■ **What the exercise asks**: All of the data below must be repeated exactly.

---- Data section

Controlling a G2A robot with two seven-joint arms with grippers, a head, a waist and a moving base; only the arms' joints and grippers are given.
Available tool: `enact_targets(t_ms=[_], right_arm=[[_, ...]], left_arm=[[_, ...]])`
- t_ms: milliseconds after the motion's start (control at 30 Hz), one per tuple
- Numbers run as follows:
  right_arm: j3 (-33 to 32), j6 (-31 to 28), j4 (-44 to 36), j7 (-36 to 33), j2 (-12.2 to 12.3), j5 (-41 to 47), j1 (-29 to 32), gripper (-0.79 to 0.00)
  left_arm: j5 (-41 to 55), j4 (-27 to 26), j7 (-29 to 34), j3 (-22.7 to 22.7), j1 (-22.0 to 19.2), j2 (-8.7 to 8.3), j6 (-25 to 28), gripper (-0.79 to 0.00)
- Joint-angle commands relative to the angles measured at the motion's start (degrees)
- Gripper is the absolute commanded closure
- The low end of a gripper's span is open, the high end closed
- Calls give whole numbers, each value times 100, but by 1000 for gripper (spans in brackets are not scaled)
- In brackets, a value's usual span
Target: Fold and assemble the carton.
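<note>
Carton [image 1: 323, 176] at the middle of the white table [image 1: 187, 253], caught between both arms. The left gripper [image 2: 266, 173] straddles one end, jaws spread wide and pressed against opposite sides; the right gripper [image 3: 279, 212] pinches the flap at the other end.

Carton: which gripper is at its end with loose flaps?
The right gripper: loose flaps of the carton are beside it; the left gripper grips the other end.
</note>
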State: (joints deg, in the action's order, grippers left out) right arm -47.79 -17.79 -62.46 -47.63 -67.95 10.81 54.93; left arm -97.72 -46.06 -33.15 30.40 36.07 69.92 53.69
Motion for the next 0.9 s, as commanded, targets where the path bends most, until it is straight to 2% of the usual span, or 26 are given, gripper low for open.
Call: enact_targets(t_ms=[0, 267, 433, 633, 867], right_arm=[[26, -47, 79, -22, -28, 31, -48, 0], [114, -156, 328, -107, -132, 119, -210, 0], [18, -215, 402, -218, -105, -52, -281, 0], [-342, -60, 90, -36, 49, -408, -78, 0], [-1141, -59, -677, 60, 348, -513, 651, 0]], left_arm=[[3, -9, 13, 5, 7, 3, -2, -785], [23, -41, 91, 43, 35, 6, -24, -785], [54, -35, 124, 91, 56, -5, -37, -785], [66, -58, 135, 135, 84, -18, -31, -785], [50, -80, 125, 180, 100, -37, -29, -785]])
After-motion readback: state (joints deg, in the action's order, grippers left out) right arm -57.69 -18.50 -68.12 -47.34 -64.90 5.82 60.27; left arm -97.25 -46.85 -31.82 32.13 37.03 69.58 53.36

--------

■ **Answer space**:
Controlling a G2A robot with two seven-joint arms with grippers, a head, a waist and a moving base; only the arms' joints and grippers are given.
Available tool: `enact_targets(t_ms=[_], right_arm=[[_, ...]], left_arm=[[_, ...]])`
- t_ms: milliseconds after the motion's start (control at 30 Hz), one per tuple
- Numbers run as follows:
  right_arm: j3 (-33 to 32), j6 (-31 to 28), j4 (-44 to 36), j7 (-36 to 33), j2 (-12.2 to 12.3), j5 (-41 to 47), j1 (-29 to 32), gripper (-0.79 to 0.00)
  left_arm: j5 (-41 to 55), j4 (-27 to 26), j7 (-29 to 34), j3 (-22.7 to 22.7), j1 (-22.0 to 19.2), j2 (-8.7 to 8.3), j6 (-25 to 28), gripper (-0.79 to 0.00)
- Joint-angle commands relative to the angles measured at the motion's start (degrees)
- Gripper is the absolute commanded closure
- The low end of a gripper's span is open, the high end closed
- Calls give whole numbers, each value times 100, but by 1000 for gripper (spans in brackets are not scaled)
- In brackets, a value's usual span
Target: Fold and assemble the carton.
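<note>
Carton [image 1: 323, 176] at the middle of the white table [image 1: 187, 253], caught between both arms. The left gripper [image 2: 266, 173] straddles one end, jaws spread wide and pressed against opposite sides; the right gripper [image 3: 279, 212] pinches the flap at the other end.

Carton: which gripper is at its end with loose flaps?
The right gripper: loose flaps of the carton are beside it; the left gripper grips the other end.
</note>
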State: (joints deg, in the action's order, grippers left out) right arm -47.79 -17.79 -62.46 -47.63 -67.95 10.81 54.93; left arm -97.72 -46.06 -33.15 30.40 36.07 69.92 53.69
Motion for the next 0.9 s, as commanded, targets where the path bends most, until it is straight to 2% of the usual span, or 26 are given, gripper low for open.
Call: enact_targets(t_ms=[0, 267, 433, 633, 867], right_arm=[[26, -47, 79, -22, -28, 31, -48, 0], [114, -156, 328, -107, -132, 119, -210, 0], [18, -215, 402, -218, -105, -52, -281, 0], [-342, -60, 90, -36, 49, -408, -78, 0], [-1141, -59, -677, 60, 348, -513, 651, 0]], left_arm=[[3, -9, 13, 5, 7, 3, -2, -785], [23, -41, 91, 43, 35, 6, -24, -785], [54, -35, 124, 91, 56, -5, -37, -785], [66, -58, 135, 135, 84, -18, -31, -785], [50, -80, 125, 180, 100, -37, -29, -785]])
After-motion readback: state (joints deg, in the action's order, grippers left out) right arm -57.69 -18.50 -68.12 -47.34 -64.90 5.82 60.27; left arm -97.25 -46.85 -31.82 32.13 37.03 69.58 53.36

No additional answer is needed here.